Well, this year it has become apparent that the pipe is buried pretty shallow, and you can clearly see a line where the grass gets stressed and has started to thin (see the first pic below). My first order of business is to put the sand on pretty thick through there when I level, both to smooth it out and to add the start of some soil over top of the shallow area . . . but I'm not sure how much that will help. Any thoughts on how to baby this area to give it the same chance the rest of the yard has? Don't say digging the whole pipe up and reburying either . . . 

I think things in the front are looking pretty good for May, and it's already growing fast enough to need 2x a week mowing. The back is growing slower and the color isn't as good, but then it was just seeded last year. Seed heads are a problem in both lawns, and patchy in a way I can't totally understand.


----------



## Rooster (Aug 19, 2019)

Just posting this as a reminder to my future self just how bad the seedheads are. This is AFTER a triple cut. That's not a thin/dirt spot in the middle . . . that's a dense mat of seedheads.


----------



## dubyadubya87 (Mar 10, 2020)

I feel your pain on those seedheads! I have common in my zoysia, which I don't really mind, except for the heads. As a fellow manual reeler, they're next to impossible to fully get. I don't want to start a PGR program until the barely year old seeded lawn fills in fully, so I'm dealing with it. Just barely. Next on the lawn budget will be a powered reel mower.


----------



## Rooster (Aug 19, 2019)

@dubyadubya87, I'm going to use PGR but not til after I level here in about 2 weeks. Next year I'm going to try PGR to get out in front of the seedheads but for now I'm just going to have to deal with them. Mine's the worst in the neighborhood . . . either because of the manual reel or because it's the thickets grass. Maybe both.


----------



## Rooster (Aug 19, 2019)

Just a quick, no-pics update and a comment:

Due to weather issues I ended up cancelling the sand order and am shooting for July 9th instead. The front is looking pretty good, while the back still has a lot of thickening up to do. I'm starting to think the back needs to be cut lower than the front at the start of summer, as everything seems to be behind-- still have seedheads, growth is just starting to accelerate, etc. Maybe the lower HOC would encourage the thickening as well.

Now . . . since I put off sand for almost a month, I decided to apply PGR instead. I only did the front since that's where growth was already getting fast enough to make cuts hard with the manual reel (I had to bump up HOC already).

The results are absolutely astonishing. In 17 days I've mowed 3 times, and none of those times did I take off very much. It's very green, very dense, and is hardly growing vertically at all. Mowing is a breeze. I won't reapply til after the leveling job (hoping to catch the rebound to help grow-in) but there is no doubt this is going to become an absolute must-do for my lawn going forward. It is a complete game-changer!

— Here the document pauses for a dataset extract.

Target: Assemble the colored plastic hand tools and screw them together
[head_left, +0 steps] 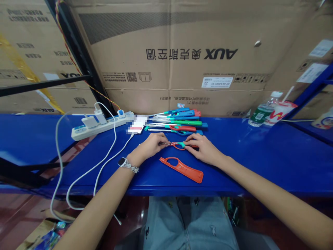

Hopefully I'll have some fresh pics with the next update.


----------



## Rooster (Aug 19, 2019)

I've been really lousy at updating this thing and I still don't have any pictures, but I do want to add some notes for my own reference later:


 The seedheads never went away this year. The only time they were absent is when I scalped prior to sanding, and they were back in short order and never went away. Partly this is due to my manual reel not handling them well, but surely there's something else going on. They shouldn't last for the entire growing season, right? They did thin out some relative to the picture above but are still present now, in some areas more than others.
 I used a lot of sand and would call the results mixed at best, especially in the front. There is another yard left and I might have to use a lot of it next year on the front. There are wide dips and there are still holes. If I had it to do again I would really bury the front.
 The back is still quite a bit thinner than the front when you really look at it. The positive of this is it is much, much easier to mow. The color is still very good, especially with PGR, urea, and iron apps. The bare stretch along one side filled in nearly 100%, and the bare stretch in the back is mostly there. I'll have to redefine my back bed sometime, as there's some runoff in heavy rains that runs right into the live edge and erodes it like a ruver bank.
 PGR changed everything and I will start it at least 2 weeks earlier next year. I did find that I really didn't need to worry about reapplying until at least 300 GDD, and that adding some N and iron to the app really had the grass looking nice-- though not at all smooth and not as low as desired.
 I'm getting some sporadic broadleaf weeds but nothing worth worrying too much about. The dallisgrass in the back has been a minor annoyance but for now I continue to hand pull. 
 It seems nearly certain that I will want to get a powered mower with a bagger due to frustrations with the manual reel (seedheads, floating, washboarding). I don't want to spend much and have no interest in adding gas-powered tools, so it may simply mean getting a sunjoe electric reel or a cheap electric rotary.
 Adding a second kid didn't reduce my time in the yard by half-- it reduced it by 90%. I need to plan future projects accordingly.


----------